Pull every line containing "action" from the data.

━━ RECORDED DATA ━━

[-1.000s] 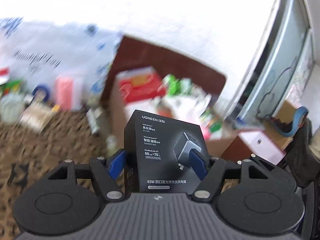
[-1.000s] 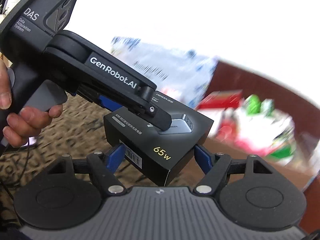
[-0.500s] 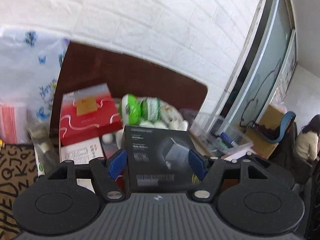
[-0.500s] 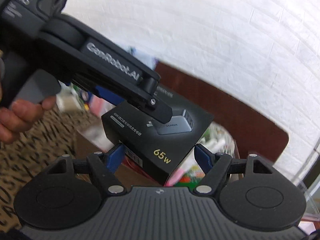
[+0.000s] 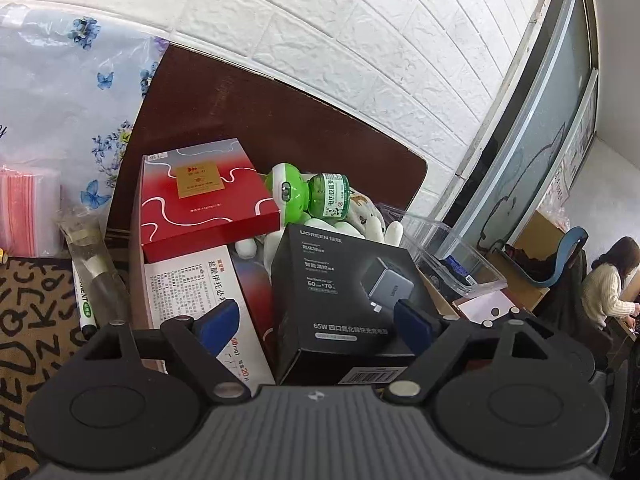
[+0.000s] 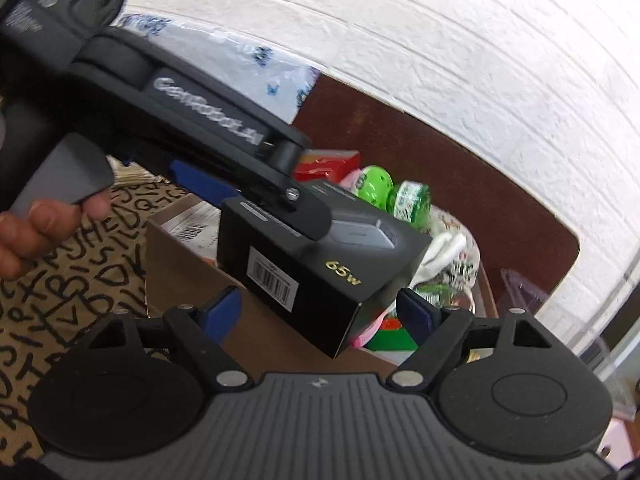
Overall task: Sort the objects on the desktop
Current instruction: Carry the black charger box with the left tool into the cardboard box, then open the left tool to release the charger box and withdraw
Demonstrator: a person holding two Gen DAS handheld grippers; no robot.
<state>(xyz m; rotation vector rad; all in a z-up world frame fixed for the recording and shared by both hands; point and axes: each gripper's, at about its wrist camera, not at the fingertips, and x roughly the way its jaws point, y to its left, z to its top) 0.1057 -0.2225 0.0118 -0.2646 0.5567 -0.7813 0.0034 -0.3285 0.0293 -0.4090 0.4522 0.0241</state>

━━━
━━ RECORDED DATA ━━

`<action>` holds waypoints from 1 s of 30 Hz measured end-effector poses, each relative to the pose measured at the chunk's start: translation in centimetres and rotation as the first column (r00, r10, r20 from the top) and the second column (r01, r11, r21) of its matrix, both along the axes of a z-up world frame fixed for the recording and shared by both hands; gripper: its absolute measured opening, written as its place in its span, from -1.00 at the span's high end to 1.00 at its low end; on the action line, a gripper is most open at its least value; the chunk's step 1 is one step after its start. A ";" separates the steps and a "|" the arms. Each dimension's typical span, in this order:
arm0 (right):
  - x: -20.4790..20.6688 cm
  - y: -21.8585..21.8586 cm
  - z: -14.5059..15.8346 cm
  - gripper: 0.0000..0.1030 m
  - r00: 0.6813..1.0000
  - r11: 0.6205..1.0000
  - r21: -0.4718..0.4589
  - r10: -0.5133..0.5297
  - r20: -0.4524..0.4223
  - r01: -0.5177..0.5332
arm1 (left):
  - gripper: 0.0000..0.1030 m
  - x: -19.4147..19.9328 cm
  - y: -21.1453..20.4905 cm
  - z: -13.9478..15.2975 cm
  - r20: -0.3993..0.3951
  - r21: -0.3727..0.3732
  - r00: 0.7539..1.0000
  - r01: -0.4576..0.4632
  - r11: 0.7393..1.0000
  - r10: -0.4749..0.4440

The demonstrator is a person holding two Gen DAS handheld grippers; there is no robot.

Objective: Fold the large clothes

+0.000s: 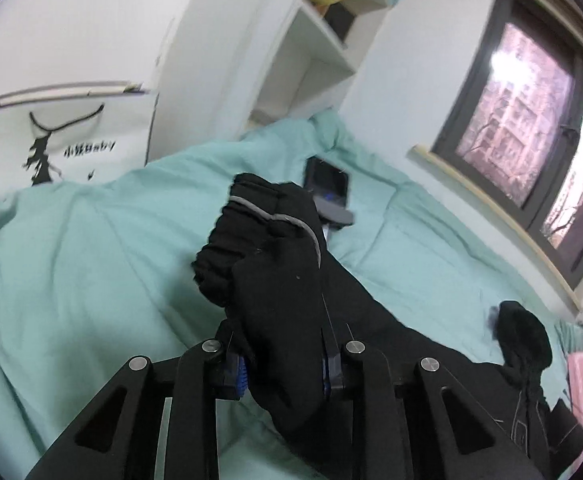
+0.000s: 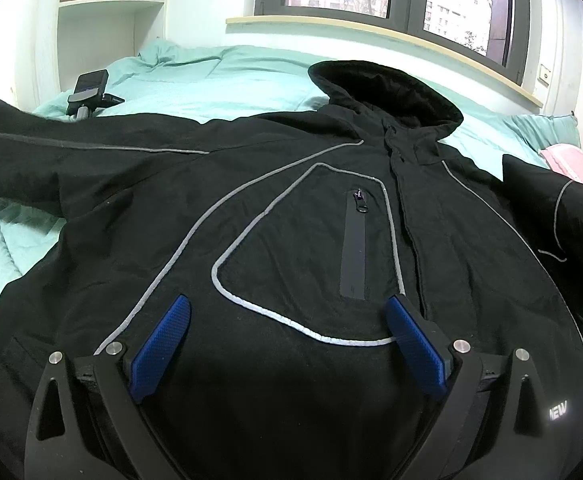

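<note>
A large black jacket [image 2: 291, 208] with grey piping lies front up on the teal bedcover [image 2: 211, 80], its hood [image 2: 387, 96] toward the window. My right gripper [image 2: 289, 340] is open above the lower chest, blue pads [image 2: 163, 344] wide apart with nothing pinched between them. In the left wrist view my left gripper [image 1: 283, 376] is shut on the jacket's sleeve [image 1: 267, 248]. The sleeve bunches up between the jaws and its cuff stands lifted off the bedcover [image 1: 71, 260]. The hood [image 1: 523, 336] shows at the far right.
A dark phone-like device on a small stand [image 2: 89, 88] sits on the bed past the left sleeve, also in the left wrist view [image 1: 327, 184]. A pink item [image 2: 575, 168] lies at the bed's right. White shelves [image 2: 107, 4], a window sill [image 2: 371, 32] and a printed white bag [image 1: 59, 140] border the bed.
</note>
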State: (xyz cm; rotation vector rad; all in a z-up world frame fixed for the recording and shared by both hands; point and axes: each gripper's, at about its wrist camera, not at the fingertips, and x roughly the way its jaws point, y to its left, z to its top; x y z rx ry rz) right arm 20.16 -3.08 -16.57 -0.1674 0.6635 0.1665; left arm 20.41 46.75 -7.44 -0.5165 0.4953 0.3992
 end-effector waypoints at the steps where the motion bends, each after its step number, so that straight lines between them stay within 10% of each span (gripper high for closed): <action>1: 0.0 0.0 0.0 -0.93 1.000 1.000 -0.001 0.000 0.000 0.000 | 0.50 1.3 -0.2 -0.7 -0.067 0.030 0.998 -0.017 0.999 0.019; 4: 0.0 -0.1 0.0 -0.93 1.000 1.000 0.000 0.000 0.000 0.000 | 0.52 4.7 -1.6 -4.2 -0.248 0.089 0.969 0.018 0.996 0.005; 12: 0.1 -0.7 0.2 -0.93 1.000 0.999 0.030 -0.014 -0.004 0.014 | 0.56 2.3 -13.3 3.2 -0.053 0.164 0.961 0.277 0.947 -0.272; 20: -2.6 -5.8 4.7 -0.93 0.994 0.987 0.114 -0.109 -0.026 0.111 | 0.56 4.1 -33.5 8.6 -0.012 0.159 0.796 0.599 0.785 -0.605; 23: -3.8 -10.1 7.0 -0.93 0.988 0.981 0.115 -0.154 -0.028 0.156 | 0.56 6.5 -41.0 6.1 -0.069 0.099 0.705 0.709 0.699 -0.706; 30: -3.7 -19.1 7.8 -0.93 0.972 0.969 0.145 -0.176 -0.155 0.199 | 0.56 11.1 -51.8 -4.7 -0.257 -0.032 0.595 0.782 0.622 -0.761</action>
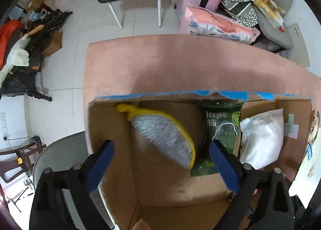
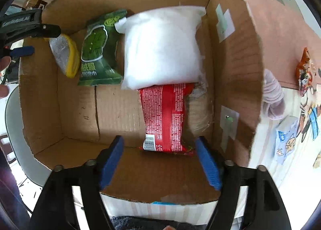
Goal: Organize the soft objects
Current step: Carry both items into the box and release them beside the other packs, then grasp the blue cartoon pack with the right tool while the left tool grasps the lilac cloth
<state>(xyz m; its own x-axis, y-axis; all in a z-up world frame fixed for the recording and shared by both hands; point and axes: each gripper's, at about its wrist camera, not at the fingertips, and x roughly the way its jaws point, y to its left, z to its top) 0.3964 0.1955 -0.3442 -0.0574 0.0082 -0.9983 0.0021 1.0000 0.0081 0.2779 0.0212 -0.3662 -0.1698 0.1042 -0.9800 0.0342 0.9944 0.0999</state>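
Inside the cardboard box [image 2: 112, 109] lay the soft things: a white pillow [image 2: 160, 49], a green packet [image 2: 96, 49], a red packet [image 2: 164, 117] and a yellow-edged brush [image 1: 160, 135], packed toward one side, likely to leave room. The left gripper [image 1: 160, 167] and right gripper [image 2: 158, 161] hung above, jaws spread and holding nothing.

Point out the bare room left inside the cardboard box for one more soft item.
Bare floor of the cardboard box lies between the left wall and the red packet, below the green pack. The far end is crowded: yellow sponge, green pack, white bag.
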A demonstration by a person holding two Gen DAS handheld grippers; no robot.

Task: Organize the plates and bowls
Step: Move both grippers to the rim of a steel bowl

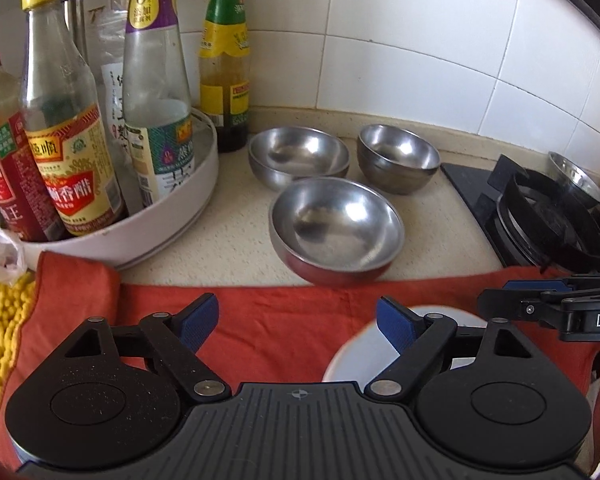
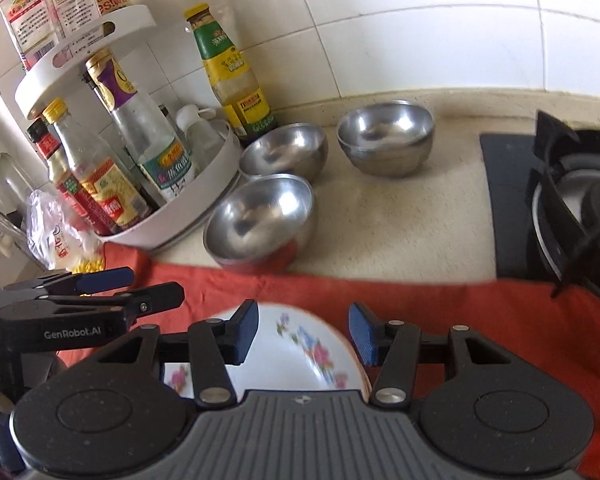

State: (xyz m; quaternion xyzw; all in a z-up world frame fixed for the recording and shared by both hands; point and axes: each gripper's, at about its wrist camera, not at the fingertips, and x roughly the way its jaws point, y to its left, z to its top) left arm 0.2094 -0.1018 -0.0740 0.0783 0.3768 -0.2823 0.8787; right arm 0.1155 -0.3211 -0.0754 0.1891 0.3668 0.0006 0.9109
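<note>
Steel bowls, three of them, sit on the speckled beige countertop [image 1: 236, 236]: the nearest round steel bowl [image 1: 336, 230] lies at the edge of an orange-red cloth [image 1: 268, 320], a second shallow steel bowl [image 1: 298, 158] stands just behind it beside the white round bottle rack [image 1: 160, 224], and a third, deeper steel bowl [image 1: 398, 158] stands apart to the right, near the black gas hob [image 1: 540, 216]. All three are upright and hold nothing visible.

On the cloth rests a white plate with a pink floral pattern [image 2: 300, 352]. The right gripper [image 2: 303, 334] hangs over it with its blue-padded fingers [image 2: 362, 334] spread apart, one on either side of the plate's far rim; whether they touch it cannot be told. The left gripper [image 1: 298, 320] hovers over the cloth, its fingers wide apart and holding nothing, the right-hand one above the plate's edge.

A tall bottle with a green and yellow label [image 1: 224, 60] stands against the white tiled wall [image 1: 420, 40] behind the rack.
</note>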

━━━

§ **SOLVED EXERCISE**
`<action>` holds waypoints from 1 s of 30 Hz measured end-effector poses, each relative to the pose measured at the chunk's start: translation in centimetres and rotation as the first column (r00, r10, r20 from the top) and the second column (r01, r11, r21) of its matrix, both along the axes of a z-up world frame fixed for the recording and shared by both hands; gripper: its absolute measured opening, written as its place in its span, from -1.00 at the span's high end to 1.00 at its low end; on the action line, a gripper is most open at its least value; the chunk's step 1 is one step after its start. A ";" separates the steps and a "|" the arms. Each dimension's typical span, in this order:
 end-effector waypoints at the steps where the motion bends, each after its step number, so that straight lines between them stay within 10% of each span (gripper high for closed): <action>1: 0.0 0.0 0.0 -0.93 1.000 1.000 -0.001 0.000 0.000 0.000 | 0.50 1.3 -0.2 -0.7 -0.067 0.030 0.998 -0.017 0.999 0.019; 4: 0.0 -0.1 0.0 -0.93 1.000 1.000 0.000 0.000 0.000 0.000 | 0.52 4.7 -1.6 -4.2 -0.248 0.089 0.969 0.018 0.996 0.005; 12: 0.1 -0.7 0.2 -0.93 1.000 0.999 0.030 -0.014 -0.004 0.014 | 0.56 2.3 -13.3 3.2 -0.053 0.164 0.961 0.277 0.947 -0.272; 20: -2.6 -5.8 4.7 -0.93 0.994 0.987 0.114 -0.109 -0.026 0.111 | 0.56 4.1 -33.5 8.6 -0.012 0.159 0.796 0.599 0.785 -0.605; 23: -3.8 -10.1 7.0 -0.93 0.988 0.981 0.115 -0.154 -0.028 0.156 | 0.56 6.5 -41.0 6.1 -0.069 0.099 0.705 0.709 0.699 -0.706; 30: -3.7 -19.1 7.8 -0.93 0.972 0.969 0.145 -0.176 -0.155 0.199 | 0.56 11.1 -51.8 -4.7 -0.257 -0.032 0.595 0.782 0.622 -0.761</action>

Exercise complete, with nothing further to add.